Exercise requirements => Check each line below for "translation" and report how many have it, nothing else.
Supplied data: Begin
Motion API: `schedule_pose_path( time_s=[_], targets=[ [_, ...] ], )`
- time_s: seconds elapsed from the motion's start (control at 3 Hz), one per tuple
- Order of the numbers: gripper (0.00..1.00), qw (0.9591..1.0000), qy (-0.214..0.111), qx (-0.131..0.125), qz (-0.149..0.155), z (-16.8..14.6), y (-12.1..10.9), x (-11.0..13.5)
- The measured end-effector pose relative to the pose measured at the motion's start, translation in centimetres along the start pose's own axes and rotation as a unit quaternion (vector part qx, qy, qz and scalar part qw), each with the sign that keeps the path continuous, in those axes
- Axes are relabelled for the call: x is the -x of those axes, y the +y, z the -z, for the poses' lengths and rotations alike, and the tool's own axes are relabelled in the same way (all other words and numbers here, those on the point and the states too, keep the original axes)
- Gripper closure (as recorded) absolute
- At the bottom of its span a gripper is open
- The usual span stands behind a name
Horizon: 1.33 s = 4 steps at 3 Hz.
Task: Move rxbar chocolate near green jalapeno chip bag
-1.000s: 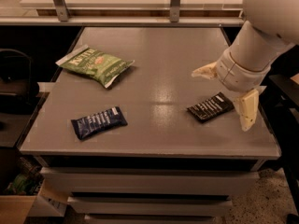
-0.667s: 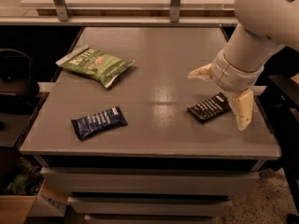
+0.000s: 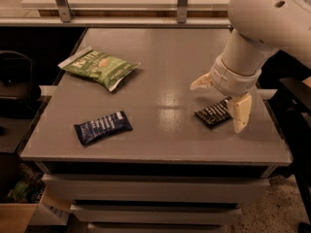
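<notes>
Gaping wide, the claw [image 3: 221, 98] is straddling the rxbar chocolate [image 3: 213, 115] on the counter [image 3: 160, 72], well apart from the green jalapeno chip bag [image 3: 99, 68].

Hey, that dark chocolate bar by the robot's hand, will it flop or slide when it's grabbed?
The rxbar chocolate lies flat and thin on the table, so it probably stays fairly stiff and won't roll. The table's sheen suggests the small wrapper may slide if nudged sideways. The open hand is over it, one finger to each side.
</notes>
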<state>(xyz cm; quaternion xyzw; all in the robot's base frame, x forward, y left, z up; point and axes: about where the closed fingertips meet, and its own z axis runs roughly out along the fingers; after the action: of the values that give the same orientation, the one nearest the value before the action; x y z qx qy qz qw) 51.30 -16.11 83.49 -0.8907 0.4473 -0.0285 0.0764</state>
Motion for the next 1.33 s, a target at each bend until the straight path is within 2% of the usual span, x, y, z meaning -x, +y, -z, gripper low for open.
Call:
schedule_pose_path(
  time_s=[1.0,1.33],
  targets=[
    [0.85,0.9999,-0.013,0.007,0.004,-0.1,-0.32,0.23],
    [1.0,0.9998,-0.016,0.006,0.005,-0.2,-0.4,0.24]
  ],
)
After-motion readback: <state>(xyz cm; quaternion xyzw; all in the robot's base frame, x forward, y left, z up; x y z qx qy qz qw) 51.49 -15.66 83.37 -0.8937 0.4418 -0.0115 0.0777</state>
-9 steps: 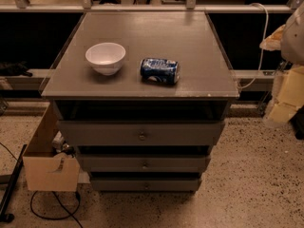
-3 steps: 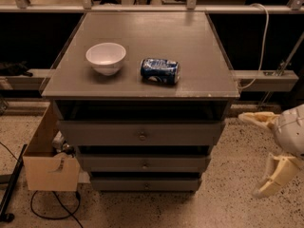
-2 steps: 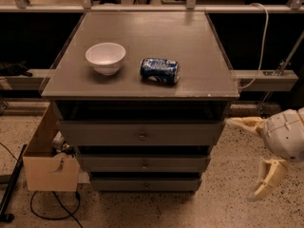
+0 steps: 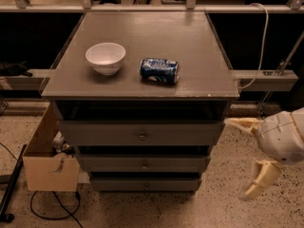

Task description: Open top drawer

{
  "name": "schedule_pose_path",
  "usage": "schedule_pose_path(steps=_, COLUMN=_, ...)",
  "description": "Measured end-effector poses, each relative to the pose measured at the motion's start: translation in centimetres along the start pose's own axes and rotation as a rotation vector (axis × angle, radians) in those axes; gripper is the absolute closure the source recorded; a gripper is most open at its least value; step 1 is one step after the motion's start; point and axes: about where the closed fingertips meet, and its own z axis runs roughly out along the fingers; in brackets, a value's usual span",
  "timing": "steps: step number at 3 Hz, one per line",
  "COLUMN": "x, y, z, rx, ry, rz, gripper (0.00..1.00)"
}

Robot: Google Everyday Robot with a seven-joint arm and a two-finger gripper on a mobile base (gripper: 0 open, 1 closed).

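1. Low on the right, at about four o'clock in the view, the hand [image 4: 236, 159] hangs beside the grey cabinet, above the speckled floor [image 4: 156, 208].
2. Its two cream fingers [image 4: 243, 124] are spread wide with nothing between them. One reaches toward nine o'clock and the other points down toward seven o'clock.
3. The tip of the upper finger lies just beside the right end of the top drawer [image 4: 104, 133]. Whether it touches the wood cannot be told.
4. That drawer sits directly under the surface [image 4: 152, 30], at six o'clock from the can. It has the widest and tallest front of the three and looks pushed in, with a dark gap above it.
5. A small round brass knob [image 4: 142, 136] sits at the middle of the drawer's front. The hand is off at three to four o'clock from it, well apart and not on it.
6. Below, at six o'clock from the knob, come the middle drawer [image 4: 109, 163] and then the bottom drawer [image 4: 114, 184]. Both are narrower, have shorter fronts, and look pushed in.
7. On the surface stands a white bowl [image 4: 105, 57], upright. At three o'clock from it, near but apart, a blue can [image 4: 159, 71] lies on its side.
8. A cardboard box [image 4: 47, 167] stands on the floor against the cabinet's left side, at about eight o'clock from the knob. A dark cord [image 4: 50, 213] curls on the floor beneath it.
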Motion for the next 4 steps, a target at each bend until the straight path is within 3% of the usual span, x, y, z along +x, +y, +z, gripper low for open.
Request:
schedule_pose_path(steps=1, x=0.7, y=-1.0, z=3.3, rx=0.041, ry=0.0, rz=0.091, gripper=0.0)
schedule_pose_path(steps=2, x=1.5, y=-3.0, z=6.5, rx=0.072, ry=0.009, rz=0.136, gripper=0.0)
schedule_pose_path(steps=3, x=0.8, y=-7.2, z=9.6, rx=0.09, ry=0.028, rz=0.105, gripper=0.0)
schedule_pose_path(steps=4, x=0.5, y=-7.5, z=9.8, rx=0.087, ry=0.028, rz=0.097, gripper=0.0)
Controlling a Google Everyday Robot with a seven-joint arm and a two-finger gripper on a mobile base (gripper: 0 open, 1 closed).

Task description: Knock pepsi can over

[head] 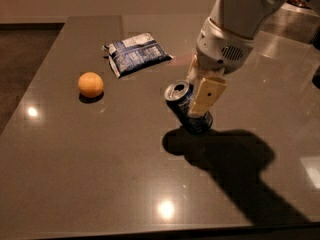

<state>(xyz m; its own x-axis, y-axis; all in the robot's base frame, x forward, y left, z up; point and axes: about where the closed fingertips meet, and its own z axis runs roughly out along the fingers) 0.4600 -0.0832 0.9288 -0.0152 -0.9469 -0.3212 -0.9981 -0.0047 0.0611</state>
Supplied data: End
Output => 2